Umm, actually they are found everywhere in the British press - especially on the Telegraph and the Daily Mail, not exactly known for leftist or pro-immigration views

I would argue that there is a feeling among the ranks at BBC that Muslims are being picked on and they feel the need to highlight positive Muslim stories. That could be considered biased.

Posted

For those who need their news Murdoch-approved, below is a story from The Time (would link but there is a pay wall)

Helping Out ... In the midst of looting, arson and violence, citizenship lives on

589 words

10 August 2011

The Times

English

© 2011 Times Newspapers Ltd.

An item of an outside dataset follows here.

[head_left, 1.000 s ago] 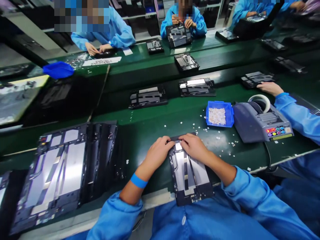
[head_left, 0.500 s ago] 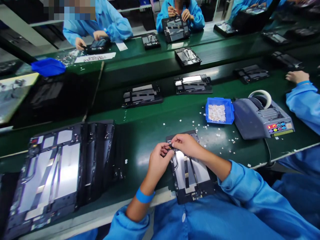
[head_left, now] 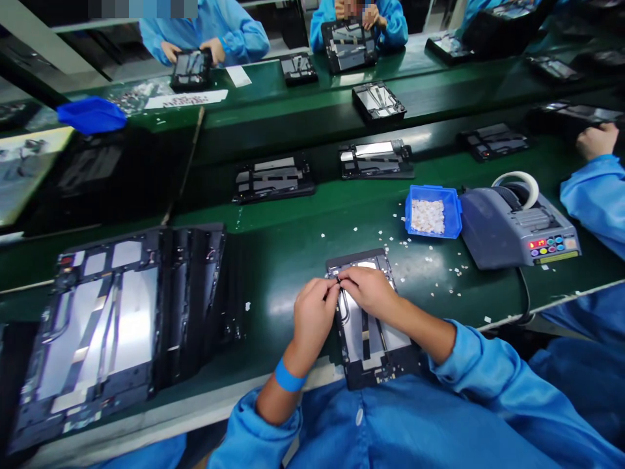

All rights reserved

Much has been said and written in the past three days about "London's shame". To people abroad it must have seemed as though the inhabitants of the capital were either directly involved in arson and looting, or else standing passively by, waiting for the authorities to sort things out.

Of course, it has been difficult to know what to do. The police were taken by surprise. Our tired leaders banking on a quiet August became models of absence and uncertainty. The unspoken bonds of civility that bind a city together seemed themselves to have dissolved. Monday night was a scary and corrosive time in the capital.

But gradually other aspects of the life of Londoners have asserted themselves, and these also need to be noticed. There is what the authorities do in situations like these, and then there is what the people themselves do, and — to a surprising extent — they've done it.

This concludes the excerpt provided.